(WORK TO COMPLETE):
In the listing below, find the line containing "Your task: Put". Write out that line and every line after it to the end, exactly and only those.

-- -- --

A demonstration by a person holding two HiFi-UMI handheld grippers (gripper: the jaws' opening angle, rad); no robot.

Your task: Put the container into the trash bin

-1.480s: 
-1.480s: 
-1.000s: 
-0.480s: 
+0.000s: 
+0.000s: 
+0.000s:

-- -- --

(RESPONSE TO THIS TASK):
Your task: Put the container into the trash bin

-1.480s: 
-1.480s: 
-1.000s: 
-0.480s: 
+0.000s: 
+0.000s: 
+0.000s:

Nothing further is needed for this exercise.